Top Company winner: Zayo Group

David Lewis //November 2, 2012//

Top Company winner: Zayo Group

David Lewis //November 2, 2012//

TELECOM

Zayo Group

Zayo Group may be the most precocious 5-year-old you will ever know.

Founded in 2005, Zayo Group already has annual revenue approaching $1 billion. Zayo revenue is growing at an annual rate of 12 percent, while EBITDA is growing 20 percent annually.

Just as important, Zayo Group owns 68,500 route miles of fiber network, and almost 4.9 million fiber miles; Zayo has 10,000 buildings on its network, 500 carrier hotels and data centers, and 2,500 cell towers.

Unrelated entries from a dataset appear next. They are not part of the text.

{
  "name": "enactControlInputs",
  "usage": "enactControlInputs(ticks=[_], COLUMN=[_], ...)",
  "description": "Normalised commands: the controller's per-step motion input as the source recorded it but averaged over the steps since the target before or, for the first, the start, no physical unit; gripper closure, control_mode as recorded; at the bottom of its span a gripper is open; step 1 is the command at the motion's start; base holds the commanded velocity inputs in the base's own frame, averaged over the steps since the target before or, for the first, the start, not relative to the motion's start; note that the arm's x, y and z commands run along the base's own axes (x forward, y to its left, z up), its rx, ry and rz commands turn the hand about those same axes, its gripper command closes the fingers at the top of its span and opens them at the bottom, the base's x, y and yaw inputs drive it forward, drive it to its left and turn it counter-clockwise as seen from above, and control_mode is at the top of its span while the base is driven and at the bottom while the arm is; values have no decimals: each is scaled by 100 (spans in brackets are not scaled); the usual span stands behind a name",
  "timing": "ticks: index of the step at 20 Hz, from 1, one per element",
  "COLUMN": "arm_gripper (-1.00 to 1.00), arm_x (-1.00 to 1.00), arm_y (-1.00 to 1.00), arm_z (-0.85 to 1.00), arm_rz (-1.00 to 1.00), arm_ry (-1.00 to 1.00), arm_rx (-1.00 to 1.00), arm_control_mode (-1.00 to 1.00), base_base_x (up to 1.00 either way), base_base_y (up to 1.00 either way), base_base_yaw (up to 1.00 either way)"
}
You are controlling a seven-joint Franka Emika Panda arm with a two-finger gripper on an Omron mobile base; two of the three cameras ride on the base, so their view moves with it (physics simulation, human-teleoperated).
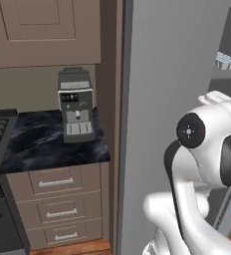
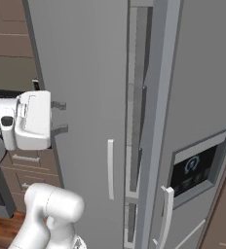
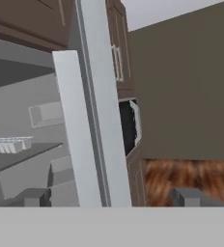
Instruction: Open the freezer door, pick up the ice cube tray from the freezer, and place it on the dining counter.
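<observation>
On the far left a grey espresso machine [image 1: 76, 105] stands on the narrow black marble worktop [image 1: 43, 142] over three brown drawers [image 1: 57, 205]; one small pale blue-white ice cube tray [image 3: 8, 144], gridded into little squares, lies on a grey freezer shelf [image 3: 24, 157]; my gripper [image 2: 59, 117] stands wide, holding nothing; rightmost, the tall grey freezer door with the dark dispenser recess [image 2: 198, 121] is swung open.

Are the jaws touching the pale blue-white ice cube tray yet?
Apart. Hand view: the gripper hangs open outside, ice cube tray resting on a shelf beyond the door edge.
</observation>
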Motion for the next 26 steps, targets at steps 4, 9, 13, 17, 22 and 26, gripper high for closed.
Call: enactControlInputs(ticks=[4, 9, 13, 17, 22, 26], arm_gripper=[-100, -100, -100, -100, -100, -100], arm_x=[24, 31, 24, 4, 0, 3], arm_y=[-1, -4, -16, -29, -26, -2], arm_z=[-18, -14, -7, -12, -19, -17], arm_rz=[-5, -6, -4, -1, 0, -2], arm_ry=[0, 0, 0, 0, 0, 0], arm_rx=[0, 0, 0, 0, 0, 0], arm_control_mode=[-100, -100, -100, -100, -100, -100], base_base_x=[0, 0, 0, 0, 0, 0], base_base_y=[0, 0, 0, 0, 0, 0], base_base_yaw=[0, 0, 0, 0, 0, 0])
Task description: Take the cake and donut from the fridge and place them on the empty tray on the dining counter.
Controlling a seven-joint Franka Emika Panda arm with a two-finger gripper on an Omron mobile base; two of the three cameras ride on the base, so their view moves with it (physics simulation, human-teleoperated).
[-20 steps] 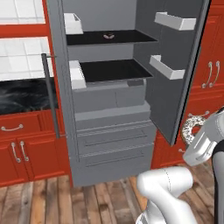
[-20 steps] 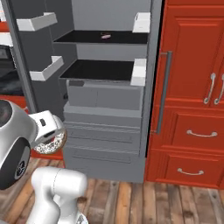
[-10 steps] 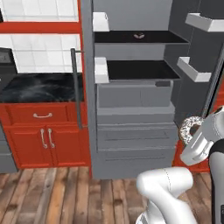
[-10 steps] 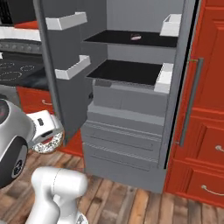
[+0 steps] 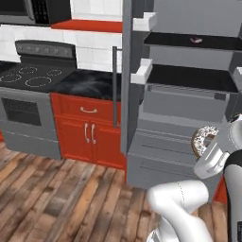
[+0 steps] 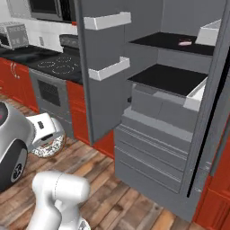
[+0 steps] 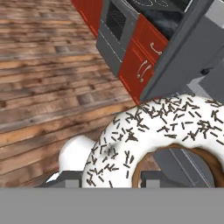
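Observation:
My gripper [image 5: 208, 143] is shut on the donut [image 5: 202, 140], a tan ring with white speckled icing, and holds it in the air in front of the fridge's lower drawers. From the right base the donut [image 6: 47, 146] hangs low at the left under the gripper [image 6: 46, 139]. In the hand view the donut [image 7: 157, 131] sits close above the fingertips [image 7: 65, 179]. The grey fridge [image 5: 179, 118] stands open, doors swung wide. The cake [image 5: 195, 40] is a small pinkish piece on the upper black shelf [image 6: 184, 43]. The tray and the dining counter are out of view.
Left of the fridge stand red base cabinets [image 5: 90, 134] under a black worktop, then a grey stove [image 5: 28, 108] with a microwave above. The open left fridge door [image 6: 101, 67] with white bins juts toward me. Wooden floor [image 5: 52, 198] spreads in front.
The whole picture has shifted: the camera has swung left, so the fridge sits further right and the stove and cabinets have come into view. The donut stays in the gripper.

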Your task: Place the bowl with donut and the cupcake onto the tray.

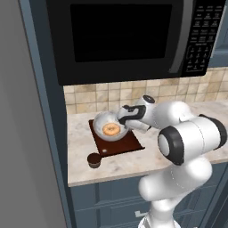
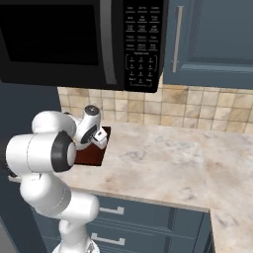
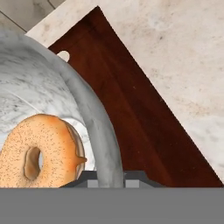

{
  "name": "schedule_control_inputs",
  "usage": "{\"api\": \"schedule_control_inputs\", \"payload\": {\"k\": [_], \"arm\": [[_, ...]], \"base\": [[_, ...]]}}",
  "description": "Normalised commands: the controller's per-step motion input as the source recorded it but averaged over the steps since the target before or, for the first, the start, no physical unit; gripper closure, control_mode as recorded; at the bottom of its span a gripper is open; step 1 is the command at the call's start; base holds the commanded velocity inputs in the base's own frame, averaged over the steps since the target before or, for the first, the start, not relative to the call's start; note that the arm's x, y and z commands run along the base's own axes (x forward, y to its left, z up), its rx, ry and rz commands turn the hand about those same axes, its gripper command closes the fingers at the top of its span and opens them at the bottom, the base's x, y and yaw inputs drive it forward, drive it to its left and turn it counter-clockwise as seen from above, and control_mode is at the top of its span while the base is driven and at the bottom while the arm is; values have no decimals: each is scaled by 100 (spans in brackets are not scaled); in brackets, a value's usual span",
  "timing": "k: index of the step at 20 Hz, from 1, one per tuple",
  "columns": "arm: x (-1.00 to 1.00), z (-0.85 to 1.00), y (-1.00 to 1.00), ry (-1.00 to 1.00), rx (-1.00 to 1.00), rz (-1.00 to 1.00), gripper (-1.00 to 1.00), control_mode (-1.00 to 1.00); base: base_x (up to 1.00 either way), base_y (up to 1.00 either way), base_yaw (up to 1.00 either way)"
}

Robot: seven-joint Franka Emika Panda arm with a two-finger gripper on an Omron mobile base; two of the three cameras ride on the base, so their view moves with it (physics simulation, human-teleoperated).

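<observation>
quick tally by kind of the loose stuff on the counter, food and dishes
bowl: 1
donut: 1, lying in the bowl
cupcake: 1, on the counter beside the tray
tray: 1, under the bowl
total: 4

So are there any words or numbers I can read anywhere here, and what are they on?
Microwave button panel: rows of small white labels on the buttons, too blurred to read.
The same panel in the left base view: also too small to read.
Tray, bowl, donut, cupcake: no writing on them.
Nothing here can be read.
</observation>
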Motion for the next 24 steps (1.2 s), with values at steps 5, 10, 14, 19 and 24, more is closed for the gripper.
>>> {"api": "schedule_control_inputs", "payload": {"k": [5,10,14,19,24], "arm": [[14,-12,0,0,0,0,100,-100],[17,-10,0,0,0,0,100,-100],[16,-11,0,0,0,-1,100,-100],[8,-6,0,0,0,0,-100,-100],[1,-1,0,0,0,0,-100,-100]], "base": [[0,0,0],[0,0,0],[0,0,0],[0,0,0],[0,0,0]]}}
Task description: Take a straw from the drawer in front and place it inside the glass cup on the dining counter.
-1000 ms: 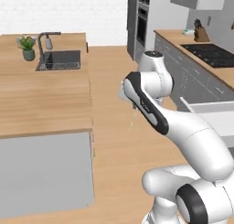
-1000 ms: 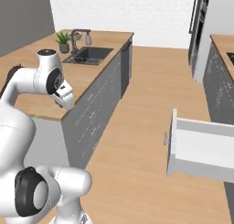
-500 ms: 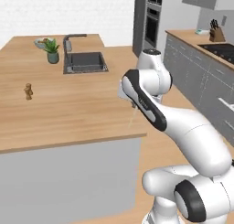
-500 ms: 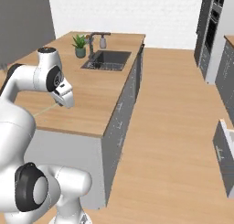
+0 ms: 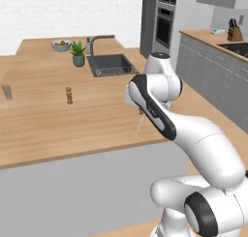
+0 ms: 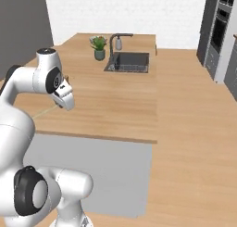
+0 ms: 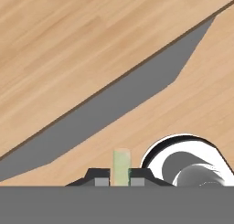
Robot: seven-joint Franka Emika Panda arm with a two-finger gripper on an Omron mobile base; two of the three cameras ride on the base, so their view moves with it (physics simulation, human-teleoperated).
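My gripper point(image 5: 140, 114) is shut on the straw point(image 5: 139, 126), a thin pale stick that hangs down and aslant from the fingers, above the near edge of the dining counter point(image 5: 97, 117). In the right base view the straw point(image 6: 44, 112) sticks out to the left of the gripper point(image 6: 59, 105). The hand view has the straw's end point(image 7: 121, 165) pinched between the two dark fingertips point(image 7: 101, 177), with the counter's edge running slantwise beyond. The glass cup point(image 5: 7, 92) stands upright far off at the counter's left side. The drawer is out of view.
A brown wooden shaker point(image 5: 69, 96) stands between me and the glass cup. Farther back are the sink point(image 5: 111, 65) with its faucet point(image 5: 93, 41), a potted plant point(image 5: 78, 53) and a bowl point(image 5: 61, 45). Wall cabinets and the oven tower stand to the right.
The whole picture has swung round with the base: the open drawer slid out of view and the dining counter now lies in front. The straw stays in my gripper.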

Clearly, the company has racked up some serious numbers in a seriously short span of time.

“The market will need a ton more bandwidth every year, and you’ve got to have fiber in the ground to provide bandwidth,” says CEO Dan Caruso.

You will recall that around a decade back, the fiber infrastructure industry looked decidedly tuckered out.

Debt and a slump in bandwidth demand had walloped the industry in the early part of this century. That’s when three icons of Colorado business history collided. ICG Communications had $100 million in debt and $30 million in cash, which it was burning at a rate of $8 million per month.

In 2004, an investor group including Caruso bought ICG Communications for a song, $8.7 million, and two years later sold it to Level 3 Communications for $170 million; including other distributions, ICG yielded a two-year return of 25 times invested capital.

Then Caruso and co-founder and John Scarano started Zayo.

“What we were able to observe first hand was that the industry was going through an inflection point right around mid-2005. If you look backward in time from that inflection point, that’s when the telecom meltdown was occurring – revenue shrinking, companies going out of business – it was hard to be in the bandwidth business,” Caruso says.

“But sometime around mid-2005 that changed dramatically and all of a sudden companies started to grow again and they started to become profitable. But the investor community had lost so much money during the meltdown it just wasn’t paying attention.”